* [Task description]
Within the data below, count every line that includes "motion" and report the total alone.

* [Supplied data]
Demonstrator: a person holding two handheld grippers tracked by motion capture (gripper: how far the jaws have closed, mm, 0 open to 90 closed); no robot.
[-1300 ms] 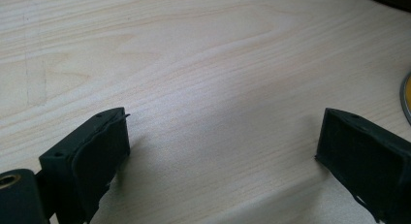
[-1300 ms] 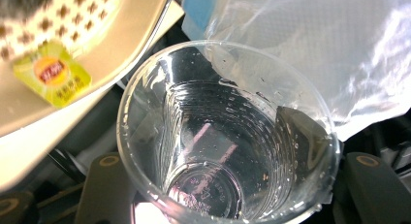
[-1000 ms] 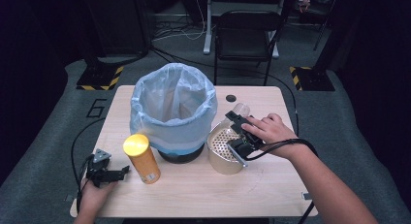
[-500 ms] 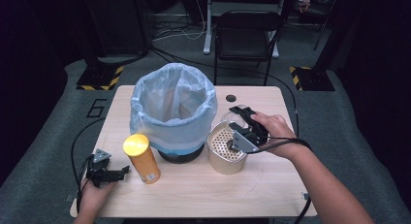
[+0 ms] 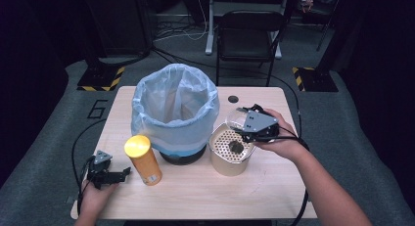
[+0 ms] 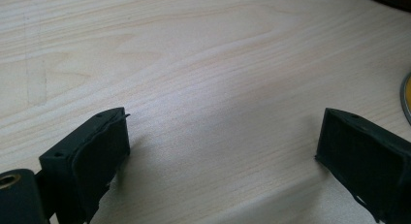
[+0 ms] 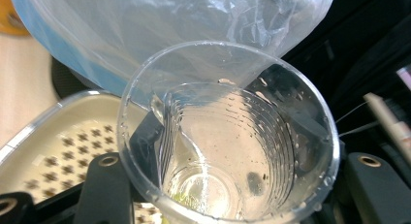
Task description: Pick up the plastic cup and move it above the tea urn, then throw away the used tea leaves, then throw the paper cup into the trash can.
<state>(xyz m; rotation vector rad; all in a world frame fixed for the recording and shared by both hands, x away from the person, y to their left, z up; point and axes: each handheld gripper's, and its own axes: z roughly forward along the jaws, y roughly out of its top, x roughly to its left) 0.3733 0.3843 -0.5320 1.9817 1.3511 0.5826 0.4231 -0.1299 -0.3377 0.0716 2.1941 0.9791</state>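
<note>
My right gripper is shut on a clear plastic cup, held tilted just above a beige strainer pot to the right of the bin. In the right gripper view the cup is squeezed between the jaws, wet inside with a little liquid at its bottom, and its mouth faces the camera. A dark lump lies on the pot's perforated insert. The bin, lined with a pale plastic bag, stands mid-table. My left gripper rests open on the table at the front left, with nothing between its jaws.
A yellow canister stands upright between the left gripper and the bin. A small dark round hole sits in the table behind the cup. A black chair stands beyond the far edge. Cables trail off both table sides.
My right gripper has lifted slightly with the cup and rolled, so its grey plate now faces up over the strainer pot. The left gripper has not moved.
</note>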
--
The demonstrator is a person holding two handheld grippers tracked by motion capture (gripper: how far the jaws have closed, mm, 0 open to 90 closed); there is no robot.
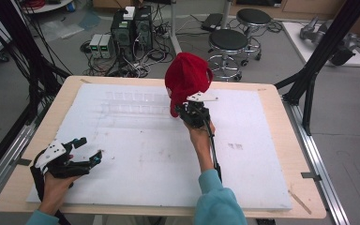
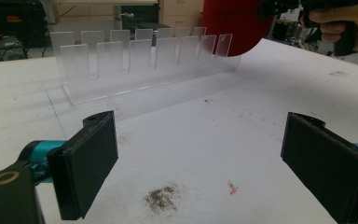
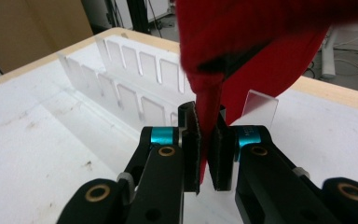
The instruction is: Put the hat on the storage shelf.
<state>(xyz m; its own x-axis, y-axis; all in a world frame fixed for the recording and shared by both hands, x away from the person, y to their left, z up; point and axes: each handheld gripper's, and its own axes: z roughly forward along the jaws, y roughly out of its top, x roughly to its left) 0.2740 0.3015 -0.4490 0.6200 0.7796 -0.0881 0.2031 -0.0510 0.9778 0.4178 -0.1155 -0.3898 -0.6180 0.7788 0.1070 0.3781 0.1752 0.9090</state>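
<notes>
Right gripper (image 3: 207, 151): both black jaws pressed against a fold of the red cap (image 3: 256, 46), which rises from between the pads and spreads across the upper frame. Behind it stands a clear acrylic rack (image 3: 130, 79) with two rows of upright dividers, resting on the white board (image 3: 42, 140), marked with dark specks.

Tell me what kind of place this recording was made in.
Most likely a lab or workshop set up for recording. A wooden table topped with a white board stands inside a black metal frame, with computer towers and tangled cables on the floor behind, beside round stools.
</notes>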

* [Answer to this exercise]
2